Assigned task:
Given the records below, set each one down again exactly as it reads.

[Saved data entries]
- Opening Delimiter -

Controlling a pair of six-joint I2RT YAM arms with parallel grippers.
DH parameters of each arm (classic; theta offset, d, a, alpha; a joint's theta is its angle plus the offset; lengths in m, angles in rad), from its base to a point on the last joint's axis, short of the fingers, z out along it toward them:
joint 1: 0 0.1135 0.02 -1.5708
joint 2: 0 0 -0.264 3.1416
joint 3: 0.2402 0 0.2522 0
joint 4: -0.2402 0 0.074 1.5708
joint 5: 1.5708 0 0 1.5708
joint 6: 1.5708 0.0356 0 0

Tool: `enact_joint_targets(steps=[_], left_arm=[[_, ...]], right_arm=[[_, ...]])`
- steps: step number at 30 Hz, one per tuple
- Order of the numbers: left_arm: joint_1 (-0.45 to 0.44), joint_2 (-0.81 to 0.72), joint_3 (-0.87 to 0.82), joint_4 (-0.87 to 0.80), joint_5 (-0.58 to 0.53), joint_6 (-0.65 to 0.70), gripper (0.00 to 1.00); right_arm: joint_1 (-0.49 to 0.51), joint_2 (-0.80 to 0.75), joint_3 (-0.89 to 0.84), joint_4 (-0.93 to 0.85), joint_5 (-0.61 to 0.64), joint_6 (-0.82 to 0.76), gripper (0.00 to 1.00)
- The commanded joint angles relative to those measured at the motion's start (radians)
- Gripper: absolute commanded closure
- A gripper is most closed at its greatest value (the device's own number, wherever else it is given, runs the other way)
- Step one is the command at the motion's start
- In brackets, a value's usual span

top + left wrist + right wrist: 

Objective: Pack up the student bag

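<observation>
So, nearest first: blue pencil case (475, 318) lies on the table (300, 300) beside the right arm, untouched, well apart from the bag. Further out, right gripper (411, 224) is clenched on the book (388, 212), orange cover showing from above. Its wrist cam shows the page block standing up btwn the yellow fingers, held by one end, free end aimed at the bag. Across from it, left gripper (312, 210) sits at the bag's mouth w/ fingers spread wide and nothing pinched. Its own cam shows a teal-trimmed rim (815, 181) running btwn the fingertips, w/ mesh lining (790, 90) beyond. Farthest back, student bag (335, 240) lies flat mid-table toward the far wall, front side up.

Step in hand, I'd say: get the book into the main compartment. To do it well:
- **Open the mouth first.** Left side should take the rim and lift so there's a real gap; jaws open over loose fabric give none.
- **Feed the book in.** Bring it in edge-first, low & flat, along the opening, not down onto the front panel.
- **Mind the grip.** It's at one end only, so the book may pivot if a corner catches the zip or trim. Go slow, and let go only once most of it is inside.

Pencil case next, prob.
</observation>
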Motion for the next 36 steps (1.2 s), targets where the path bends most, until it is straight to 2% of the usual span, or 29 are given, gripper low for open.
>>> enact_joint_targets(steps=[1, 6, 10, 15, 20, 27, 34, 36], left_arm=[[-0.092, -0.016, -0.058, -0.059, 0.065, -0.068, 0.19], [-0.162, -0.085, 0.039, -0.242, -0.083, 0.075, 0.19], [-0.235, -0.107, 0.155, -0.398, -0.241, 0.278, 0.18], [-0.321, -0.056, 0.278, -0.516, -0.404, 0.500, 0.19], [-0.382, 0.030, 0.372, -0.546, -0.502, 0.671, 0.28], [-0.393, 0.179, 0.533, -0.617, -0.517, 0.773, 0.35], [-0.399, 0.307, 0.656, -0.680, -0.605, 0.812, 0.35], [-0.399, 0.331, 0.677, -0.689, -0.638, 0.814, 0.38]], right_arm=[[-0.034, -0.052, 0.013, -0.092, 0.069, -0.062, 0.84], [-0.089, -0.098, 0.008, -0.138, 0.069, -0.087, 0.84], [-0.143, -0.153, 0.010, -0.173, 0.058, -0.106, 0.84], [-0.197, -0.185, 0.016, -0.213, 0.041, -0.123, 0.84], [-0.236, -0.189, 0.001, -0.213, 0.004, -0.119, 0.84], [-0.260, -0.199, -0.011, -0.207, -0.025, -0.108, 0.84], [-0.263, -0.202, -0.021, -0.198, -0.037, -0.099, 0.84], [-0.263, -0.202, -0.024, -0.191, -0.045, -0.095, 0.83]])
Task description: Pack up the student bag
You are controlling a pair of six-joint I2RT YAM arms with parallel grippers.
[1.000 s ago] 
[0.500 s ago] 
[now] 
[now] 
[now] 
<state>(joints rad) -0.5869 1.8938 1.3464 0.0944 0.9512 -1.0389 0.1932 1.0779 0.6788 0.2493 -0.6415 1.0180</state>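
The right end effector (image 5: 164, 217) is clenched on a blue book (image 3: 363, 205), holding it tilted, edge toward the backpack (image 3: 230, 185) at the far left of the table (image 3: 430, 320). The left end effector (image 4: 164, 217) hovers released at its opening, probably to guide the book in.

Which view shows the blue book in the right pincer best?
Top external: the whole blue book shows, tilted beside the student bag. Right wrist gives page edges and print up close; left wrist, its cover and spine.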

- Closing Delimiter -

Solution for this problem:
Controlling a pair of six-joint I2RT YAM arms with parallel grippers.
DH parameters of each arm (classic; theta offset, d, a, alpha; a joint's theta is its angle plus the offset; lengths in m, angles in rad), from its base to a point on the last joint's axis, short of the fingers, z out along it toward them:
joint 1: 0 0.1135 0.02 -1.5708
joint 2: 0 0 -0.264 3.1416
joint 3: 0.2402 0 0.2522 0
joint 4: -0.2402 0 0.074 1.5708
joint 5: 1.5708 0 0 1.5708
joint 6: 1.5708 0.0356 0 0

Tool: `enact_joint_targets(steps=[_], left_arm=[[_, ...]], right_arm=[[_, ...]])`
- steps: step number at 30 Hz, one per tuple
- Order of the numbers: left_arm: joint_1 (-0.45 to 0.44), joint_2 (-0.81 to 0.72), joint_3 (-0.87 to 0.82), joint_4 (-0.87 to 0.80), joint_5 (-0.58 to 0.53), joint_6 (-0.65 to 0.70), gripper (0.00 to 1.00); right_arm: joint_1 (-0.49 to 0.51), joint_2 (-0.80 to 0.75), joint_3 (-0.89 to 0.84), joint_4 (-0.93 to 0.85), joint_5 (-0.61 to 0.64), joint_6 (-0.82 to 0.76), gripper (0.00 to 1.00)
- The commanded joint angles relative to those measured at the motion's start (radians)
- Gripper: absolute commanded closure
- A gripper is most closed at its greatest value (the device's own number, wherever else it is given, runs the other way)
- Step one is the command at the motion's start
- In brackets, a value's usual span

top + left wrist + right wrist: 

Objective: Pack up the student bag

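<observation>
So, nearest first: blue pencil case (475, 318) lies on the table (300, 300) beside the right arm, untouched, well apart from the bag. Further out, right gripper (411, 224) is clenched on the book (388, 212), orange cover showing from above. Its wrist cam shows the page block standing up btwn the yellow fingers, held by one end, free end aimed at the bag. Across from it, left gripper (312, 210) sits at the bag's mouth w/ fingers spread wide and nothing pinched. Its own cam shows a teal-trimmed rim (815, 181) running btwn the fingertips, w/ mesh lining (790, 90) beyond. Farthest back, student bag (335, 240) lies flat mid-table toward the far wall, front side up.

Step in hand, I'd say: get the book into the main compartment. To do it well:
- **Open the mouth first.** Left side should take the rim and lift so there's a real gap; jaws open over loose fabric give none.
- **Feed the book in.** Bring it in edge-first, low & flat, along the opening, not down onto the front panel.
- **Mind the grip.** It's at one end only, so the book may pivot if a corner catches the zip or trim. Go slow, and let go only once most of it is inside.

Pencil case next, prob.
</observation>
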Motion for the next 36 steps (1.2 s), targets where the path bends most, until it is straight to 2% of the usual span, or 29 are given, gripper low for open.
>>> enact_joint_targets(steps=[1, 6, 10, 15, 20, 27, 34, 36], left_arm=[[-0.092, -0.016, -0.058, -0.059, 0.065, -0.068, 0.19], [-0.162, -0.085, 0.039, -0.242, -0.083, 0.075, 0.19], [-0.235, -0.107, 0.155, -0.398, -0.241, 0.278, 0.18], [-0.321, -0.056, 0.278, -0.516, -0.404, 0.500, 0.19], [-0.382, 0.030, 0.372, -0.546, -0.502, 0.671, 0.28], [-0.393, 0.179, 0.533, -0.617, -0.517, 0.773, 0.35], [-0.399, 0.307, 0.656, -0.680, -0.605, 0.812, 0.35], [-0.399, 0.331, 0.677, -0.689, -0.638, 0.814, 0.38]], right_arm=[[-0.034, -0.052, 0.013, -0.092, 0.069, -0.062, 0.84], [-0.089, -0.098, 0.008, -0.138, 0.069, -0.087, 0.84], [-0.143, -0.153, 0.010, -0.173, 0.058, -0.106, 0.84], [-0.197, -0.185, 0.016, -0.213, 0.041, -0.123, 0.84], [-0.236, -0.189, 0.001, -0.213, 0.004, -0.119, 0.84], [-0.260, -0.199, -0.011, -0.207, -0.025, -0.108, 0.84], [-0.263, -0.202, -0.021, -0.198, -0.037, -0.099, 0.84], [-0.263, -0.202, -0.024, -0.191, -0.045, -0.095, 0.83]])
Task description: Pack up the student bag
You are controlling a pair of six-joint I2RT YAM arms with parallel grippers.
[1.000 s ago] 
[0.500 s ago] 
[now] 
[now] 
[now] 
<state>(joints rad) -0.5869 1.8938 1.3464 0.0944 0.9512 -1.0389 0.1932 1.0779 0.6788 0.2493 -0.6415 1.0180</state>
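The right end effector (image 5: 164, 217) is clenched on a blue book (image 3: 363, 205), holding it tilted, edge toward the backpack (image 3: 230, 185) at the far left of the table (image 3: 430, 320). The left end effector (image 4: 164, 217) hovers released at its opening, probably to guide the book in.

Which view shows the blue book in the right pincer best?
Top external: the whole blue book shows, tilted beside the student bag. Right wrist gives page edges and print up close; left wrist, its cover and spine.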

No further output is given for this exercise.